Karl Grossman (left) sharing
Space Command Vision for 2020 with a journalist during Global Network
protest at the Treasury Department in Washington DC. Grossman has
been the leading journalist on the nukes in space story since the late
1980's. He just had a flurry of stories about the
Mars rover
Curiosity being powered by nuclear devices. Karl was recently
honored by Networking Magazine with the following story about his long
time efforts against nuclear power.
It was a perfectly sublime Saturday evening in the Hamptons — with
flowers blooming and restaurants hopping, yet it was a bookstore in Sag
Harbor that saw the most action — with a standing-room only crowd
gathered inside, pressing their way toward the podium to hear what a
journalist had to say. It was no ordinary journalist, of course. It was
one of the last surviving, vigilant watchdog journalists Karl Grossman,
speaking about his 50 year career as an investigative reporter, at the
very popular Canio’s bookstore in Sag Harbor.
For years, Grossman has developed a following through his interviews,
his columns in Long Island newspapers, his “enviro-exposes,” his
documentaries that spotlight environmental toxins, and his books such as
Cover Up: What You Are Not Supposed to Know About Nuclear Power (1980);
The Poison Conspiracy (1982); Nicaragua: America’s New Vietnam? (1984);
Power Crazy:Is LILCO Turning Shoreham Into America’s Chernobyl? (1986);
The Wrong Stuff: The Space Program’s Nuclear Threat to Our Planet (1997)
and Weapons in Space (2001).
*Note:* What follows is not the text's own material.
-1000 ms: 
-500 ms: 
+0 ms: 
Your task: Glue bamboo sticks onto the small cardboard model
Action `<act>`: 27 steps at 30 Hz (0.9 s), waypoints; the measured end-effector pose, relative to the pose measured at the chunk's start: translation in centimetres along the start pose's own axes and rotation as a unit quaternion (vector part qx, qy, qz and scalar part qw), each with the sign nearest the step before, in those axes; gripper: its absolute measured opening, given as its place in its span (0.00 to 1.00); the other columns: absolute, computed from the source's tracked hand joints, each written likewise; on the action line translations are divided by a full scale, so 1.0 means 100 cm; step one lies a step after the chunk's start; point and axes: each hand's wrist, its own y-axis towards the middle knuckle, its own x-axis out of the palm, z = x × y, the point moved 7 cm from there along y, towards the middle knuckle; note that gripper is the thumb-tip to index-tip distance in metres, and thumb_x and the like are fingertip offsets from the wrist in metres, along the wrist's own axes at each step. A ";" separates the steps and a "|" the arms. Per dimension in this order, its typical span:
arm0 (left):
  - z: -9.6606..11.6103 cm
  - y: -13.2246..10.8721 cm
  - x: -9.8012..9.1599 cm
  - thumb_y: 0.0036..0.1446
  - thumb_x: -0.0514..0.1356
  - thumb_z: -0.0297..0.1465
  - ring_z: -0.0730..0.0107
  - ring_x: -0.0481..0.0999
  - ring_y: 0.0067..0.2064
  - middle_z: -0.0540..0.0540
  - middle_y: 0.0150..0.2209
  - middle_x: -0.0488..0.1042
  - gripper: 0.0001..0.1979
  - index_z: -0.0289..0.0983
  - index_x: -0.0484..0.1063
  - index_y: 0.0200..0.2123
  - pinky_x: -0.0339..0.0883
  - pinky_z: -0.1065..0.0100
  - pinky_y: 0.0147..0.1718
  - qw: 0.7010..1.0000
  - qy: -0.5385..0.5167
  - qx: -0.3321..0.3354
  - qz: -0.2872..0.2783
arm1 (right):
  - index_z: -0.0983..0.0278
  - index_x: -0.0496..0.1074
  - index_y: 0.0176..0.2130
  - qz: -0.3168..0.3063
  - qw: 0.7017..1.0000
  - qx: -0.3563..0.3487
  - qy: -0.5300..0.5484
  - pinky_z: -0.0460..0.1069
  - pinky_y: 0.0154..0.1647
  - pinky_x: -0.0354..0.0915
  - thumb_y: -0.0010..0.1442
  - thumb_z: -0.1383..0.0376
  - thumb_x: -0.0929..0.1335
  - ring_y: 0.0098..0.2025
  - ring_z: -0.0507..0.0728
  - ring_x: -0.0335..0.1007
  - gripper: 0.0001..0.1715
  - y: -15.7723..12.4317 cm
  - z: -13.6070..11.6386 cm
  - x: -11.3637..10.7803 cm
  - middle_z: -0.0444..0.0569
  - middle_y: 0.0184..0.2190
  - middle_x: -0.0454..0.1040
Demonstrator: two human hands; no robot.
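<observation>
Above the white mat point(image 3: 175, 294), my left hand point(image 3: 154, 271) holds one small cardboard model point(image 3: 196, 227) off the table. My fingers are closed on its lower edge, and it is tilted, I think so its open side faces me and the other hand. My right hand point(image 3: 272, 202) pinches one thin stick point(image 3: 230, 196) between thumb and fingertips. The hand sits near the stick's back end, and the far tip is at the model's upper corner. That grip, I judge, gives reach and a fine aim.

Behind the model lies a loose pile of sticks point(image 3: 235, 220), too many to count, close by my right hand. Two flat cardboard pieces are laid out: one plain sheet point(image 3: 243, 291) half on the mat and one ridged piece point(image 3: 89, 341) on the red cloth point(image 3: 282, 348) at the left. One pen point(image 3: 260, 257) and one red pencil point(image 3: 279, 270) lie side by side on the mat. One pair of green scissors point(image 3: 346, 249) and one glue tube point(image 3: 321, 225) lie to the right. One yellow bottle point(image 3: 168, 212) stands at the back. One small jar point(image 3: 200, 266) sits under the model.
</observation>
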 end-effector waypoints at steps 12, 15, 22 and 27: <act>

His television program Enviro Close-Up is
in 200 countries, and he’s written and narrated TV documentaries for
EnviroVideo.
Few have taken their Journalism responsibilities as seriously as
Grossman. At one point, seven to 11 nuclear power plants were planned
for Long Island, and, after researching the dire health effects linked
to radiation, Grossman wrote articles and the book that opened a
dialogue regarding the dangers of having a nuclear backyard. “The very
exposure was enough to solve the problem,” said Grossman.
Former Governor Mario Cuomo eventually stood against creating such an
environment.
Horror Stories
Now the journalist is concerned with the radiation leakage from the
Japanese nuclear meltdown and what he calls the “coverup of Fukushima:”
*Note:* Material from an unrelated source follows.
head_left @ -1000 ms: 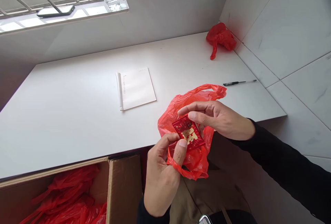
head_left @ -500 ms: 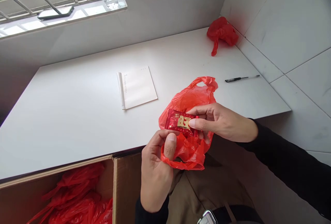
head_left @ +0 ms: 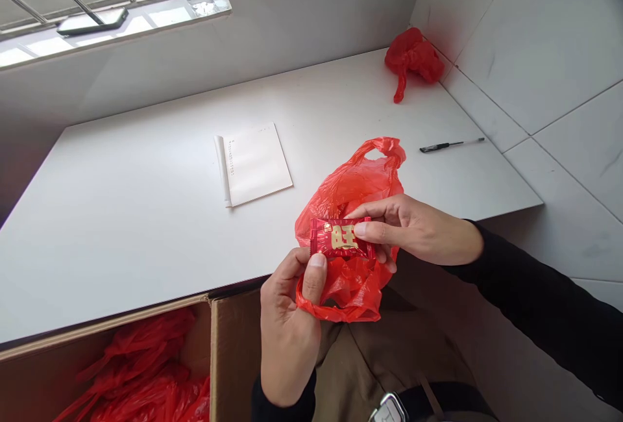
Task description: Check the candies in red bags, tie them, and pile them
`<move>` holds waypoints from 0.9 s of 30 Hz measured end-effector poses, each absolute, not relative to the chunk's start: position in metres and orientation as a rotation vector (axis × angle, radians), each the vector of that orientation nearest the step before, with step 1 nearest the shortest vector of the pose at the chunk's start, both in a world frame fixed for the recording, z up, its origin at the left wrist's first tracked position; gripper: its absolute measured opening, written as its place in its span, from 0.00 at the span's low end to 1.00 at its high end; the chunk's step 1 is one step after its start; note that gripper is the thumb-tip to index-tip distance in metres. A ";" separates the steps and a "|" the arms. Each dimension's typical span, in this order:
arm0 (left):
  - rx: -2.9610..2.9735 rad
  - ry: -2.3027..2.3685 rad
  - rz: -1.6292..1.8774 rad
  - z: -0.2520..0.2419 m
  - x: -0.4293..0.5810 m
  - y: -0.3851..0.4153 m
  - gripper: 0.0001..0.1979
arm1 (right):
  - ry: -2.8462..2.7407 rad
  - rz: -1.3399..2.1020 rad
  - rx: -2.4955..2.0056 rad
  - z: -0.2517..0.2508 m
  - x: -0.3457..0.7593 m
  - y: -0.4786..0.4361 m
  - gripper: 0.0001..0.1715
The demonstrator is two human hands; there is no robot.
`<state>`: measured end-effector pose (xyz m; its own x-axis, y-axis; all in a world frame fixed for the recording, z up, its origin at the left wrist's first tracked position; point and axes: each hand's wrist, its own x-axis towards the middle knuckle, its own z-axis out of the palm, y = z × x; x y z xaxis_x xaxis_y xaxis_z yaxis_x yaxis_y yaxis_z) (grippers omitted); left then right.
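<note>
A small red snack packet (head_left: 335, 239) with gold lettering is level above the mouth of a thin red plastic bag (head_left: 355, 182). My right hand (head_left: 418, 230) is closed on the packet's right part, thumb on its printed face; some of its fingers are hidden behind. My left hand (head_left: 292, 321) is closed on the near handle of the bag, the loop passing around the thumb. The left thumb and index tips are at the packet's left end; whether they pinch it I cannot tell. The bag's far handle stands up over the table edge.
On the white table (head_left: 136, 214) lie an open notebook (head_left: 257, 165), a black pen (head_left: 442, 146) and a crumpled red bag (head_left: 413, 58) in the corner. A cardboard box (head_left: 211, 344) with red bags stands below the front edge. A phone (head_left: 92, 21) rests on the windowsill.
The packet has turned a little, from slanted to nearly level, and its left end has dropped to the left fingertips. The view has shifted slightly.
</note>
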<state>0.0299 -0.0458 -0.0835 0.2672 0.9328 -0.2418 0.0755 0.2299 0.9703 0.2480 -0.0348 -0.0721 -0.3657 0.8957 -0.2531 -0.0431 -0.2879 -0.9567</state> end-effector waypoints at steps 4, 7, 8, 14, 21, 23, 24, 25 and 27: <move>1.178 1.143 0.818 -0.085 0.029 -0.046 0.13 | -1.253 1.737 -1.134 -0.073 0.249 -0.035 0.18; 1.188 1.147 0.831 -0.085 0.030 -0.046 0.13 | -1.256 1.735 -1.136 -0.073 0.249 -0.035 0.18; 1.191 1.148 0.832 -0.085 0.030 -0.047 0.13 | -1.256 1.734 -1.135 -0.073 0.249 -0.035 0.17; 1.225 1.165 0.819 -0.080 0.031 -0.047 0.14 | -1.269 1.738 -1.132 -0.073 0.249 -0.034 0.15; 1.227 1.171 0.815 -0.080 0.030 -0.047 0.14 | -1.256 1.746 -1.147 -0.075 0.250 -0.034 0.17; 1.208 1.161 0.816 -0.082 0.029 -0.048 0.14 | -1.257 1.738 -1.157 -0.075 0.250 -0.034 0.19; 1.195 1.160 0.816 -0.082 0.029 -0.048 0.14 | -1.260 1.732 -1.161 -0.075 0.250 -0.034 0.20; 1.185 1.161 0.818 -0.082 0.029 -0.048 0.14 | -1.266 1.726 -1.163 -0.074 0.250 -0.034 0.21; 1.184 1.170 0.817 -0.082 0.029 -0.048 0.14 | -1.280 1.717 -1.164 -0.074 0.250 -0.035 0.20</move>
His physician sources tell him 1 million people will die of radiation
poisoning resulting from the malfunction of the Fukushima Daiichi
Nuclear Power Station, yet pro-nuclear groups claim there will be no
public ill-effects. The situation mimics the information gathered in his
first book, Cover Up: What You are Not Supposed to Know about Nuclear
Power (available for a free download
here)
“I did a new preface right after Fukushima,” said Grossman, reading from
the book.“I started off (the preface) we’ve not been informed about
nuclear power. We’ve not been told and that is done on purpose. Keeping
the public in the dark was deemed necessary by the promoters of nuclear
power.”
During the
interview with Networking®, Grossman sat in his home in Sag Harbor,
surrounded by stacks of meticulous overstuffed paper files. He has a
mine of information that often predates the Internet — spanning decades,
from deep research he has done and special reports he has obtained from
years of cultivating sources on the inside. Public advocates and
warriors for the environment often get a bad rap for going off half
cocked, but as Grossman cited information and discussed topics, he
repeatedly fished out news clippings and government documents to back up
his words until, what amassed, was a credible unstated creed: it is a
journalist’s job to expose corruption in order to keep the public safe…
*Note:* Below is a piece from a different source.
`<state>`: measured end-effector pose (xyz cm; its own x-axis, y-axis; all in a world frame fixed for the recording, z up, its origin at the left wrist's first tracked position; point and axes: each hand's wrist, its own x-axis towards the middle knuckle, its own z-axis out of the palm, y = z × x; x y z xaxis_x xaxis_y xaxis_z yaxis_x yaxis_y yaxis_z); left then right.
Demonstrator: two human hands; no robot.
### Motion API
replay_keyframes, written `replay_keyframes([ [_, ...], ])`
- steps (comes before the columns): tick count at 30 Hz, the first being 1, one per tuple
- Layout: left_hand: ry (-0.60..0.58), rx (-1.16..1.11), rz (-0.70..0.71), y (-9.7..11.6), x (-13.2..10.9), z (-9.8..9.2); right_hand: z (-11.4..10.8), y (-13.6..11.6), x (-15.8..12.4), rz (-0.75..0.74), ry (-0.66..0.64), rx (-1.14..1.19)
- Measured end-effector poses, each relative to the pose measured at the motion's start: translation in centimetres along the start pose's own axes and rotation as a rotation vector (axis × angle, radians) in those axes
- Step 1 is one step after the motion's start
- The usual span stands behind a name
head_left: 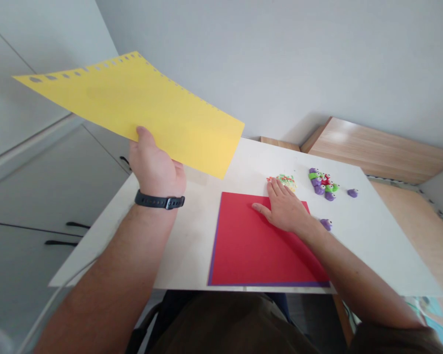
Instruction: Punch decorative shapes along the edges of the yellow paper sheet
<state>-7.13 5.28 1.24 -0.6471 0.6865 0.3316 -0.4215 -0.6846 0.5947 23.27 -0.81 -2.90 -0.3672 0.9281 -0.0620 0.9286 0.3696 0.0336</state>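
Observation:
My left hand (155, 166) grips a yellow sheet of paper (133, 105) with a punched edge and holds it up in the air over the table's left side. My right hand (285, 207) lies flat, fingers stretched out, on the far right corner of a red sheet (254, 246) that rests on a purple sheet (212, 255) on the white table (376, 236). The fingertips of that hand reach a small green, yellow and red clay piece (288, 181).
A cluster of purple, green and red clay figures with eyes (323, 184) sits beyond my right hand. Single purple ones lie at the right (352, 192) and by my wrist (327, 224). A wooden surface (376, 147) runs behind. Grey cabinets (51, 196) stand left.

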Motion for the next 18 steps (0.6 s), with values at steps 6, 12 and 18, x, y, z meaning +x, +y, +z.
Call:
replay_keyframes([
  [6,-0.017,-0.041,0.001,0.0,0.1,-0.1,-0.3,-0.5,-1.1,-0.092,-0.104,0.047],
  [12,-0.015,-0.025,0.005,0.0,-0.1,-0.1,-0.2,-0.4,-0.8,0.025,-0.030,0.030],
  [18,-0.023,0.033,-0.006,0.4,-0.4,0.2,-0.3,-1.0,0.1,-0.073,-0.050,0.105],
])
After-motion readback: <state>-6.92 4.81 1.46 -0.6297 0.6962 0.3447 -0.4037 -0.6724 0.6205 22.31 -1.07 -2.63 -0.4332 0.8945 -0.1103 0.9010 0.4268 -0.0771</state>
and if corruption runs wild, the public needs to be warned.
“What you do, when you do this kind of work, is you look for the horror
story,” said Grossman. His horror stories have investigated toxic
pesticides, the
hazards of fueling space probes with nuclear energy, and cancer
clusters created by nuclear power.
From CopyBoy to International Resource
He began his journalist days as a copyboy, answering phones, and passing
on the horror stories to the investigative journalist at his newspaper.
Now he receives hundreds of emails each day from insiders within his
networks, alerting him to environmental and nuclear news. The hardest
part of the job is backing up what they’re saying with documentation.
Yet he does. Even if it takes thousands of phone calls and hundreds of
Freedom of Information requests.
“The power of the press is enormous and you only want to use it when you
are absolutely certain you’ve got a case together,” he said.
In fact, he may be one of the few people in the world who has documents
about things such as the potential consequences of accidents with
plutonium fueled space probes, that he says could potentially shower
deadly radiation over the earth. He has put this inside knowledge and
documentation onto slides, and lectured internationally through the
Macrae Speakers and Entertainment agency (www.macraespeakers.com).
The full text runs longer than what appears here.